The internet has made the world infinitely more complex. For most of us, the world is made larger because the internet has made it “flat”. Of the many challenges that we confront with the globalization and democratization of information, the greatest is information overload. Information overload not only can obscure fact from opinion, but it has the power to reduce independent thought.
When confronted with too much information, people start to switch off their brains. Some common ways to do this include running with the herd, placing unquestioning trust in authority, constructing abstract,simplifying models of the world, etc. These techniques are designed to make the world appear to be a safer, more predictable, more understandable place. Too much information appears to be have the same effect on human behavior as too little information.
Besides not making us smarter, the internet can dumb us down some as well. We are exposed to the greatest feedback loop in the history of the world. Feedback loops are not necessarily bad until they start leading to irrational behavior. In “Irrational Exuberance”, Robert Shiller describes how amplification mechanisms contribute to booms and busts. In “The Alchemy of Finance”, George Soros outlines his theory of reflexivity, where feedback interactions change objective reality so much, that it becomes no longer possible to distinguish the objective from the subjective.
When an esteemed economist like Robert Shiller describes some market situations as nothing more than a Ponzi scheme, then there must be times when investing in a market makes some-one the sucker.
“The Black Swan: The Impact of the Highly Improbable” has a simple message. The world is not as ordered as we would like it to be. It is suffused with randomness. It is not possible to compute the probabilities of risk. Most if not all of our attempts for understanding order in chaos have led us astray. The only reasonable approach available to us is skeptical empiricism. Think Aristotle, not Plato.

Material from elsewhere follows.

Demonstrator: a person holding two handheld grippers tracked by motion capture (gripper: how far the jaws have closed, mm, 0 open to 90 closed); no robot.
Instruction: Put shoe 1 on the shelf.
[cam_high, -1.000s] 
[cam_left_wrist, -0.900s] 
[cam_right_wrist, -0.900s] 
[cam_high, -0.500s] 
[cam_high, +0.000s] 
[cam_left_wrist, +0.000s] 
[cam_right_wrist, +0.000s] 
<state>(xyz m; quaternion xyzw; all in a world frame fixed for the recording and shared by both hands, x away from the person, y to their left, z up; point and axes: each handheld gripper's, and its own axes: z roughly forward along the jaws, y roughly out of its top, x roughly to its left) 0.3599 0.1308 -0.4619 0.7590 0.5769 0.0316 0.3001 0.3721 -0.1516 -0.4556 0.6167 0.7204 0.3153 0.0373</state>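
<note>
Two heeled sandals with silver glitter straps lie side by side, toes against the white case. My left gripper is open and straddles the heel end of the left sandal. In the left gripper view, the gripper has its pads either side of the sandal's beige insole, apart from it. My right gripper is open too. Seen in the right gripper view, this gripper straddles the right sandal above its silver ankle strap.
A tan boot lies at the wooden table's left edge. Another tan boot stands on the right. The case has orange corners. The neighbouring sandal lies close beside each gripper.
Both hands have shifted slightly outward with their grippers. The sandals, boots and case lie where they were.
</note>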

Skeptical empiricism does not lend itself to amplification systems, information cascades and herd-like behavior. It also suggests that solely reading the Wikipedia page is probably not the ideal way to go about learning things. This must be true, if Jon Stewart from “The Daily Show” is parodying Wikipedia
For many of us, our observations derive from the internet. Hence, if we are to be skeptical empiricists, we need to get past this tyrannical information overload problem. The great thing about Topicmarks is that it allows us to compare many documents with the help of machines. In effect, machines help us to collect our empirical observations. And when we are exposed to many viewpoints, not a few, our capacity for critical thinking is tremendously increased. The Black Swan puts the onus on the individual. Topicmarks gives power to the individual.
We all are, as Taleb says, Black Swans. And thank you for reading my blog.